Justice Emmanuel Amadi |
The Gambian judiciary was among the most independent in Africa prior to the military takeover in 1994 and before the replacement of the Commonwealth-sponsored judges by freelance-judges and magistrates engaged by the Yaya Jammeh dictatorship.
Many of these new class of judicial personnel, that includes public prosecutors, came from Nigeria and Cameroon, and with the new arrangement, came injustice. Some within this class were recruited and hired in Banjul, from other government institutions or straight off the unemployment line to serve the interest of the Gambian dictator instead of justice.
One such judge was Justice Emmanuel Amadi who, during his tenure, presided over some of the most politically-motivated and malice-driven cases, almost all of them with instructions coming straight from the Gambian dictator to him or through his Minister of Justice regarding the desired judgement.
Some of the most controversial cases involved alleged coup plots, the military and civil servants who have been the prime target of a dictatorship that, from the unset, targeted this class of public employees for prosecution. In the case of Momodou Sabally, former Secretary General of the Civil Service and Minister for Presidential Affairs, who was charged with causing the delay from Johannesburg - Banjul of the departure of the Vice Presidential plane by fifteen minutes.
The charges were frivolous and thus should have been thrown out by the judge for wasting the time of the court. Instead, Judge Amadi allowed the case to proceed despite the state using inordinate delaying tactics bordering on contempt of court which drove the judge to threaten packing his bags and returning to Nigeria which led us to demand his resignation or be fired.
On the day that judgement was to be delivered, the court abruptly adjourned. And a few days before the court reconvened, Jammeh issued an executive order pardoning the accused further demonstrating the sham that is the state of the Gambian judiciary. The decision of the judge was preempted by the dictator's executive fiat.

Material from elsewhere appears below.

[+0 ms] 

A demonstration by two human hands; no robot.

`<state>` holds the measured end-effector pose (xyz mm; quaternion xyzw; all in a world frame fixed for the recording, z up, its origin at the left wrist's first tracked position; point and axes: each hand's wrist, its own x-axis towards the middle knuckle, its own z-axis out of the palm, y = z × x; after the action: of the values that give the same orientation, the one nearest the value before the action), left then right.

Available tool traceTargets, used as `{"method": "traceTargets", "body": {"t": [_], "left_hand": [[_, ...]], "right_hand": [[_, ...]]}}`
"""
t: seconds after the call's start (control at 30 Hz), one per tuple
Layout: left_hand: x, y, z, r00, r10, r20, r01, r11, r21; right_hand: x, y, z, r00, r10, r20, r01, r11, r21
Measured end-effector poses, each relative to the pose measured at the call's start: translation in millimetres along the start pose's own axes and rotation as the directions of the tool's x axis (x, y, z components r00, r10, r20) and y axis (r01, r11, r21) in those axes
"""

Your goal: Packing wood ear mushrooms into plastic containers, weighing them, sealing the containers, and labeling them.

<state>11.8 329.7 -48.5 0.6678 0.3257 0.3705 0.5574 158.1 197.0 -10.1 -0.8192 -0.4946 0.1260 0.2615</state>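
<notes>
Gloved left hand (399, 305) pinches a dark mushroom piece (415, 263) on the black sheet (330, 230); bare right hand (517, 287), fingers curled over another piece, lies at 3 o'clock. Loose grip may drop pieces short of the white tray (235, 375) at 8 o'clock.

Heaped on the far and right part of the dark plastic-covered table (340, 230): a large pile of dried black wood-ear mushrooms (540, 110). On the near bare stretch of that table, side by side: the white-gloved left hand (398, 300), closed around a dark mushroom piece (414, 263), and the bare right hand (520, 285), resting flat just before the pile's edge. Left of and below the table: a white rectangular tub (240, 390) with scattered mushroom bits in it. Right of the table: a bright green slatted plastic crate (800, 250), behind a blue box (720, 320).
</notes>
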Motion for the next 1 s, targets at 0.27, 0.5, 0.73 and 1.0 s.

Judge Amadi's handling of the Sheikh Tejan Sosseh's case of the Ministry of Agriculture who was accused of "economic crime" because he returned the balance of funds after successfully implementing a European Development Fund-financed and a World Bank-administered project, as dictated by donor requirement.
The regime drag the Project Manager to court in 2013 and charged with economic crime and negligence of duty. Up to the time of going to press, the case is pending. Now that Judge Amadi, who was handling the case, is returning to Nigeria, the case will now have to be handled by a third judge, after the first judge named Judge Emmanuel Nkea from Cameroon had to skip town when he fell out with the Gambian dictator to evade certain arrest.